Il a félicité le gouvernement pour cette étape que l’histoire économique du pays retiendra : la réussite de la première émission d’eurobonds pour un total de 1,25 milliard de dollars.
Un eurobond est un emprunt contracté par un État sur les marchés internationaux. De ce fait, le Président de la République tient à la mise en place d’une capacité de remboursement crédible et anticipée.
» Le président de la République a insisté dès lors sur un impératif non négociable, la mise en place d’une capacité de remboursement crédible et anticipée. Des provisions annuelles devront être constituées avec rigueur et une gestion transparente de ressources mobilisées devra être assurée afin que chaque dollar engagé contribue directement ou indirectement à générer les moyens de son propre remboursement (…) Elles devront être orientées exclusivement vers des projets structurants, bancables, capables de transformer durablement notre économie, d’organiser notre territoire et d’améliorer les conditions des vies de nos populations, a-t-il insisté tel que rapporté par le Porte-parole du gouvernement lors de la lecture du compte-rendu.
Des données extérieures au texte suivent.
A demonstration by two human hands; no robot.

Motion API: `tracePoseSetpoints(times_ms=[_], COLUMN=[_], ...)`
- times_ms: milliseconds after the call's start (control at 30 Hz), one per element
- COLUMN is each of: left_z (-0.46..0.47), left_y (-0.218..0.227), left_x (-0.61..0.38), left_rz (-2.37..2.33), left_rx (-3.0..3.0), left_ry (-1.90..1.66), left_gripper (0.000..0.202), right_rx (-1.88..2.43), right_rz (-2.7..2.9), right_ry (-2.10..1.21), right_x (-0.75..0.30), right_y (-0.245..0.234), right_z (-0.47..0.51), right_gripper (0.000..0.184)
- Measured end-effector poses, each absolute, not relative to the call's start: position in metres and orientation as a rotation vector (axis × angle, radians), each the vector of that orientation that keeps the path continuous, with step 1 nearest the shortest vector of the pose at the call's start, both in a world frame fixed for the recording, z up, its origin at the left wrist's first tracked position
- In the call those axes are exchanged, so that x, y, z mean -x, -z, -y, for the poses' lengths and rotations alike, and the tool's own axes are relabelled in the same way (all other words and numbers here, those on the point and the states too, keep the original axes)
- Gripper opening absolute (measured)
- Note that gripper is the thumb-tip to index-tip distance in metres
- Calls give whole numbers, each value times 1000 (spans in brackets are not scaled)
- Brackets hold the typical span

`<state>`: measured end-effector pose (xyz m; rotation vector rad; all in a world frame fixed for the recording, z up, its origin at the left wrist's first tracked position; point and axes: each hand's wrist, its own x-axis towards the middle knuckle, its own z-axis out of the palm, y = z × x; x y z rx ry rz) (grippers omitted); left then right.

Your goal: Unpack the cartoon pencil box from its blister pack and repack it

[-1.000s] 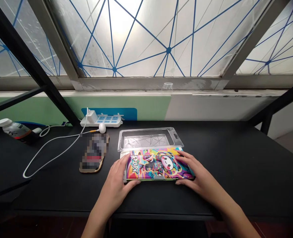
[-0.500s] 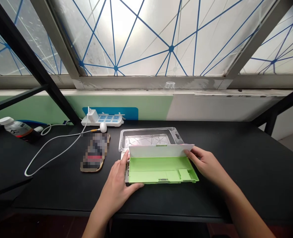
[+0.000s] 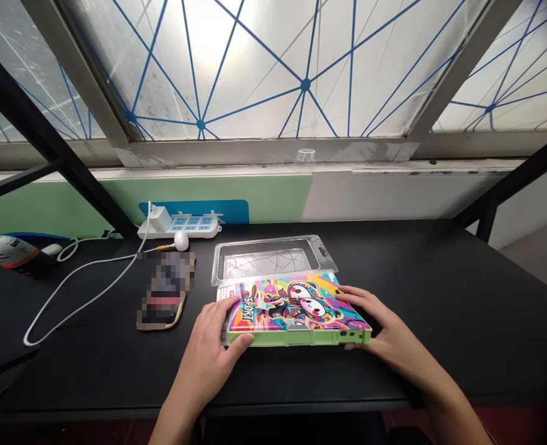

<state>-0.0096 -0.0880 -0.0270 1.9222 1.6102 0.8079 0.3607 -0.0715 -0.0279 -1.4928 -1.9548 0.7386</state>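
Note:
A pencil box [image 3: 296,309] with a bright cartoon lid and light green sides lies in front of me, its lid down. Letters on the lid read "E-SPORT". My left hand [image 3: 212,330] grips the left end, thumb along the front side and fingers at the back corner. Around the right end is my right hand [image 3: 377,318], fingers on top of the lid and thumb low by the front corner. A printed card [image 3: 224,293] sticks out from under the box on the left. Just behind stands a clear plastic tray [image 3: 273,262], touching or nearly touching the box.
To the left lies a phone [image 3: 166,293], its screen blurred. A white cable [image 3: 88,266] loops beside it to a power strip [image 3: 180,225] by the wall. A bottle [image 3: 4,250] is at the far left. Black frame bars [image 3: 69,173] slant up at both sides of the black desk [image 3: 449,296].
The pencil box's lid has swung from upright down over its green inside, so the cartoon print now shows. My right hand has moved from the lid's edge to the right end. The view has shifted slightly.

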Motion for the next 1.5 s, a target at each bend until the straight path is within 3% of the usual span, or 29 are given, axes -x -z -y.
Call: tracePoseSetpoints(times_ms=[133, 300, 533, 700, 1000, 1167, 1400, 1500], left_z=[88, 87, 91, 92, 89, 90, 89, 89], left_y=[27, 27, 33, 35, 34, 33, 29, 23], left_x=[10, 6, 9, 11, 12, 14, 16, 18], left_rz=[-1583, -1613, -1642, -1624, -1537, -1537, -1526, -1516], left_rx=[-2006, -2004, -1908, -1918, -2052, -2043, -2098, -1951], left_ry=[-785, -728, -781, -794, -738, -746, -632, -667], left_gripper=[48, 33, 66, 92, 99, 90, 55, 53], right_rx=[1525, 1761, 1709, 1417, 1382, 1306, 1121, 955], right_rz=[1951, 1988, 2057, 2395, 2411, 2328, 2174, 2165], right_ry=[-560, -313, 219, -17, -104, -15, 209, 254], right_x=[-351, -342, -311, -269, -238, -238, -240, -248], right_y=[32, 35, 23, 4, 11, 12, 9, -1], right_z=[64, 57, 56, 45, 27, 30, 35, 49], right_gripper=[44, 47, 38, 32, 20, 14, 9, 13])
Selon le même compte-rendu, le président de la République a engagé la première ministre à mettre en place une commission interinstitutionnelle. Celle-ci sera chargée d’assurer le suivi rigoureux de l’exécution de ces investissements.
A en croire la même source, cette commission comprendra notamment : les ministères en charge du plan, des finances, et des secteurs concernés, ainsi que les représentants de son cabinet.
Le ministre des Finances a été, lui, instruit de garantir une traçabilité irréprochable des ressources mobilisées et de mettre en place un dispositif de suivi structuré, accessible et opposable dans le cadre de la dite commission.
En somme, le gouvernement présentera trimestriellement au Conseil des ministres, un rapport structuré et vérifiable, validé par ladite commission précitée, portant sur : les niveaux d’engagement de fonds, l’état d’exécution physique de projet, les résultats observables sur le terrain, ainsi que les écarts constatés et les mesures correctives engagées.